* _Try it_
Return the line containing "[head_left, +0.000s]" and every line beneath it through the end of the entries below, unchanged. Pictures stay out.

(Dataset records)
○ ○ ○ ○ ○

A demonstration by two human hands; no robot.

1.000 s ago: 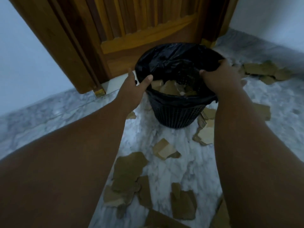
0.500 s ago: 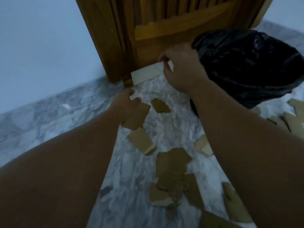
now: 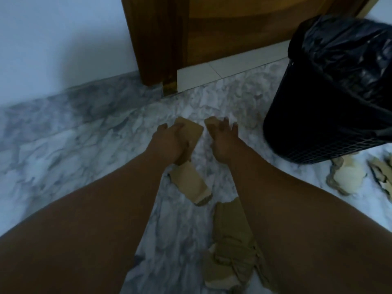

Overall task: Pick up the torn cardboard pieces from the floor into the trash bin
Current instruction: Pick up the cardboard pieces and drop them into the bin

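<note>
Torn brown cardboard pieces lie scattered on the marble floor. My left hand [image 3: 171, 143] grips a flat cardboard piece [image 3: 192, 130] low over the floor, its fingers curled over the piece's near edge. My right hand [image 3: 222, 141] reaches down beside it with fingers spread, and its fingertips touch a small cardboard scrap [image 3: 210, 122]. The black mesh trash bin [image 3: 314, 132], lined with a black bag, stands to the right of both hands. Another cardboard piece [image 3: 191, 183] lies just below my left wrist.
A crumpled cardboard heap [image 3: 231, 247] lies between my forearms. More scraps [image 3: 347, 179] sit at the bin's foot on the right. A wooden door and frame [image 3: 161, 49] rise behind, with a white wall [image 3: 63, 39] to the left. Bare marble floor [image 3: 84, 149] spreads left.
Both hands left the bin and dropped to the floor left of it. My right hand came down from near the door to the small scrap. The view swung left, putting the bin at the right edge.
</note>
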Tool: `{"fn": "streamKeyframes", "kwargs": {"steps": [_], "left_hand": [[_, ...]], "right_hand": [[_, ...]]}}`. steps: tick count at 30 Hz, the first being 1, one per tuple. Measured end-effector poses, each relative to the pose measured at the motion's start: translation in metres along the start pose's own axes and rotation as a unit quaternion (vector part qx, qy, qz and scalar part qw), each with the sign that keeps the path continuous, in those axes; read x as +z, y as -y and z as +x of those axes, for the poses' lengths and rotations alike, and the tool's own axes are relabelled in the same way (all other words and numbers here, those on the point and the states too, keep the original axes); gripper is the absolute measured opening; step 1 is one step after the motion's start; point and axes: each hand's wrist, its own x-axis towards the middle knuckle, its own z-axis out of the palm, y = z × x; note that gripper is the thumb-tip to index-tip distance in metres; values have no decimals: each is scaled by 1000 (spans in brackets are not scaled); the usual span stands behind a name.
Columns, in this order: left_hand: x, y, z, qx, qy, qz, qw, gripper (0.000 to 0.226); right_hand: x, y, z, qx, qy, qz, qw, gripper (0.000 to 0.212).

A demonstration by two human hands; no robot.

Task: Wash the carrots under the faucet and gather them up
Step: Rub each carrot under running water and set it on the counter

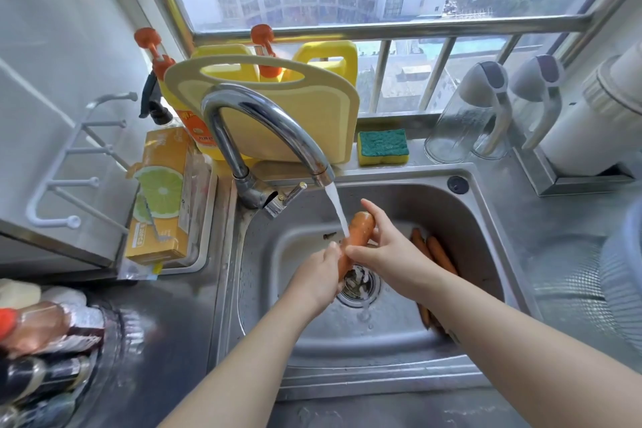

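carrot (357, 231) held over sink (486, 205), under faucet (264, 122) stream | left hand (321, 273) gripped round lower end | right hand (389, 247) curled round upper part | other carrots (439, 254) lying in basin (right side)

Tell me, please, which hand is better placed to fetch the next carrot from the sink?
Right, I think: the loose carrots lie by the right wall of the sink, beside the right hand, while the left hand grips the lower end of the carrot under the stream.
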Motion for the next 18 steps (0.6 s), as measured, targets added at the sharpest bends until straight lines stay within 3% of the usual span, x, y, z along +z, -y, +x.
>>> {"fn": "streamKeyframes", "kwargs": {"steps": [5, 7, 10, 12, 15, 18], "left_hand": [[9, -5, -9, 94, 32, 61, 993, 35], [7, -6, -8, 88, 29, 60, 994, 39], [2, -5, -11, 73, 17, 35, 997, 32], [0, -6, -12, 79, 9, 44, 996, 34], [0, -7, -13, 123, 16, 98, 987, 34], [4, -7, -15, 154, 11, 101, 983, 19]], "right_hand": [[6, 4, 9, -55, -145, -97, 983, 58], [3, 7, 13, -41, -115, -91, 988, 61], [-6, 13, 8, 7, -3, -67, 998, 79], [-6, 14, 5, -9, -8, -125, 992, 79], [7, 11, 8, -54, -108, -149, 981, 56], [19, 4, 15, -69, -202, -99, 972, 24]]}}
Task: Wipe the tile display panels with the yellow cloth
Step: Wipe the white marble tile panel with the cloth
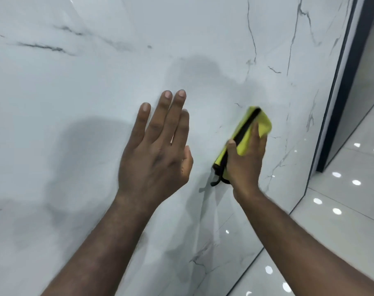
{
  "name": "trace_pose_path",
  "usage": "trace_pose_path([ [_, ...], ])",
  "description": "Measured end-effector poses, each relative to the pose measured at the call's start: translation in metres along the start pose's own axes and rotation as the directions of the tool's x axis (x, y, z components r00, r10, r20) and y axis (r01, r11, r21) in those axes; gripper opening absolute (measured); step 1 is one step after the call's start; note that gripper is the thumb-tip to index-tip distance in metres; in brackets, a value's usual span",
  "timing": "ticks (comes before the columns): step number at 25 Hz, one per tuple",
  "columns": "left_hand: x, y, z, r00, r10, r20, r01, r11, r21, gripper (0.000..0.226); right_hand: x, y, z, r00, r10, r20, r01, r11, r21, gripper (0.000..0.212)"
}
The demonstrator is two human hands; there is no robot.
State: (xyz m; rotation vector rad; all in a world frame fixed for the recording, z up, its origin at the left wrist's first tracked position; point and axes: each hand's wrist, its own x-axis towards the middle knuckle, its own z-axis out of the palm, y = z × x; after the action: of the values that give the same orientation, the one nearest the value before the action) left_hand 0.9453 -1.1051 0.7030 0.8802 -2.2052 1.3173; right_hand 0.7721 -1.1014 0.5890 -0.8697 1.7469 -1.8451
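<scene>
A big white marble-look tile panel (96, 82) with grey veins fills most of the view. My right hand (247, 161) grips a folded yellow cloth (246, 135) with a black edge and presses it against the panel, right of centre. A black loop of the cloth hangs below the hand. My left hand (158, 150) is held flat with straight fingers at the panel, left of the cloth; whether its palm touches the surface cannot be told.
A dark vertical frame (344, 82) borders the panel on the right. Beyond it and below lies a glossy light floor (342, 199) with bright ceiling-light reflections. Another grey panel stands behind the frame at the far right.
</scene>
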Motion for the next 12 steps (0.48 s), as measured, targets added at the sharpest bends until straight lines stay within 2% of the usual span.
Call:
trace_pose_path([
  [1, -0.002, 0.002, 0.004, 1.000, 0.028, 0.008, -0.028, 0.999, 0.026, 0.059, 0.007, -0.001, -0.005, 0.987, 0.163, 0.011, -0.164, 0.984, 0.073, 0.075],
  [2, -0.005, 0.003, 0.006, 0.997, 0.073, 0.015, -0.074, 0.995, 0.062, 0.060, 0.008, -0.001, -0.010, 0.993, 0.114, 0.033, -0.116, 0.990, 0.075, 0.075],
  [5, -0.008, 0.003, 0.011, 0.977, 0.208, 0.039, -0.211, 0.967, 0.143, 0.065, 0.003, 0.012, -0.015, 0.984, -0.177, 0.027, 0.177, 0.984, -0.008, 0.072],
  [6, -0.008, 0.003, 0.012, 0.975, 0.218, 0.040, -0.221, 0.963, 0.151, 0.065, 0.004, 0.021, -0.015, 0.984, -0.178, 0.027, 0.179, 0.984, -0.026, 0.072],
  [7, -0.008, 0.003, 0.012, 0.975, 0.216, 0.041, -0.220, 0.962, 0.159, 0.065, 0.007, 0.034, -0.016, 0.995, -0.101, 0.013, 0.101, 0.995, 0.008, 0.073],
  [8, -0.008, 0.003, 0.013, 0.977, 0.211, 0.043, -0.215, 0.963, 0.164, 0.064, 0.009, 0.042, -0.018, 0.998, 0.065, 0.018, -0.066, 0.995, 0.072, 0.074],
  [9, -0.009, 0.004, 0.013, 0.978, 0.206, 0.042, -0.210, 0.964, 0.165, 0.064, 0.010, 0.043, -0.021, 0.968, 0.245, 0.050, -0.249, 0.961, 0.119, 0.075],
  [10, -0.009, 0.005, 0.013, 0.979, 0.199, 0.041, -0.203, 0.966, 0.160, 0.063, 0.012, 0.041, -0.023, 0.953, 0.294, 0.071, -0.300, 0.946, 0.122, 0.076],
  [12, -0.009, 0.005, 0.013, 0.982, 0.184, 0.038, -0.188, 0.971, 0.149, 0.062, 0.011, 0.036, -0.029, 0.992, 0.103, 0.074, -0.109, 0.991, 0.084, 0.076],
])
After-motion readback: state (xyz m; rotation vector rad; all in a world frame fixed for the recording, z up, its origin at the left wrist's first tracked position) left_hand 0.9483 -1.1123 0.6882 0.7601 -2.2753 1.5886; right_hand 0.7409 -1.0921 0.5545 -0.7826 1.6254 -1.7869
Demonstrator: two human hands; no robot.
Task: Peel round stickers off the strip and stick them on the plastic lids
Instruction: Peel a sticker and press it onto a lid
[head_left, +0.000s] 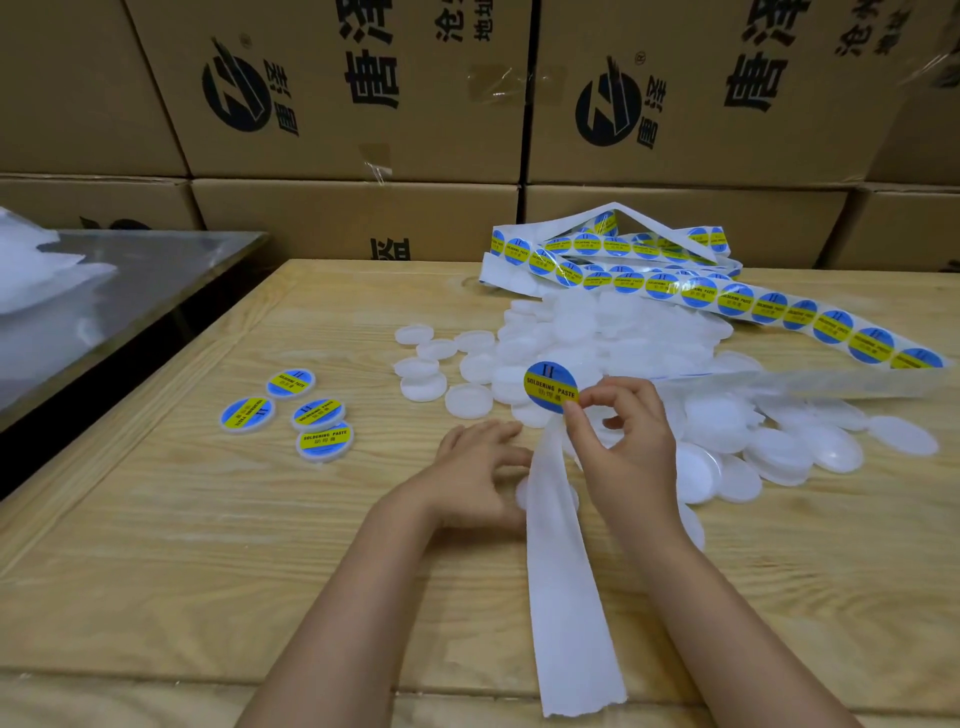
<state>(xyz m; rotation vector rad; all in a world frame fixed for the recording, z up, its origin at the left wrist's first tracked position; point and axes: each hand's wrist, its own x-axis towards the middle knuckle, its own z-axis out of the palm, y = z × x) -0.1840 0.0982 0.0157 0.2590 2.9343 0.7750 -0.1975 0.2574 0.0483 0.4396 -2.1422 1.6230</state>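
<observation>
Sticker pinched in right hand | left hand spread flat, perhaps touching a lid | bare strip between hands | 4 labelled lids farther left

**Right hand pinching, left hand lying flat**

The right hand is pinching the edge of a round blue-and-yellow sticker between thumb and forefinger, its other fingers curling loosely. The left hand is lying palm down just beside it, fingers spread and relaxed. The left forearm and right forearm are reaching forward, bare.
</observation>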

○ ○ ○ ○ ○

* _Answer section_
[head_left, +0.000s] 
<state>(xyz m; rotation vector rad; all in a world frame fixed for the recording, z up, its origin at the left wrist's first tracked position; point and axes: each hand's wrist, its own x-axis towards the middle knuckle, its own z-axis out of the palm, y = z × x) -0.1840 0.0982 0.0157 0.2590 2.9343 0.7750 -0.1975 0.2574 0.0483 0.4396 -2.1422 1.6230</state>
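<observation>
Sticker pinched in right hand | left hand spread flat, perhaps touching a lid | bare strip between hands | 4 labelled lids farther left

**Right hand pinching, left hand lying flat**

The right hand is pinching the edge of a round blue-and-yellow sticker between thumb and forefinger, its other fingers curling loosely. The left hand is lying palm down just beside it, fingers spread and relaxed. The left forearm and right forearm are reaching forward, bare.
</observation>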

The answer has been written out completely.